Task statement
Your reply should consist solely of the lines from the start of the material below through the line containing "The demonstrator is", reproduced exactly.

◇ ◇ ◇ ◇

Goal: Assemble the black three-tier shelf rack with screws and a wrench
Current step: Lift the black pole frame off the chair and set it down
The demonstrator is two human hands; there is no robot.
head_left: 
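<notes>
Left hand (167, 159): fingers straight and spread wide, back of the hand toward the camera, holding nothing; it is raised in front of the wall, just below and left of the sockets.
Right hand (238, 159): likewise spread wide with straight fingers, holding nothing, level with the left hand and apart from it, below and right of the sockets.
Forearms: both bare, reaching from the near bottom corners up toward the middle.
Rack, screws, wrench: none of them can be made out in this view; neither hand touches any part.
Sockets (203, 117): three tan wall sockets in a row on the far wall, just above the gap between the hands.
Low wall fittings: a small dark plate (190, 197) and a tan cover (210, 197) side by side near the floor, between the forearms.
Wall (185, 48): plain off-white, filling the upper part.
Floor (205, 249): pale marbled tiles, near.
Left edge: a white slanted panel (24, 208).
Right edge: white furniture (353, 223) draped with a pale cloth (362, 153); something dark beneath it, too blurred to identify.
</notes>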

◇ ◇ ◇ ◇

Result for this task
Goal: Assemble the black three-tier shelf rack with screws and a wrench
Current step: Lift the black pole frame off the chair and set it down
The demonstrator is two human hands; there is no robot.

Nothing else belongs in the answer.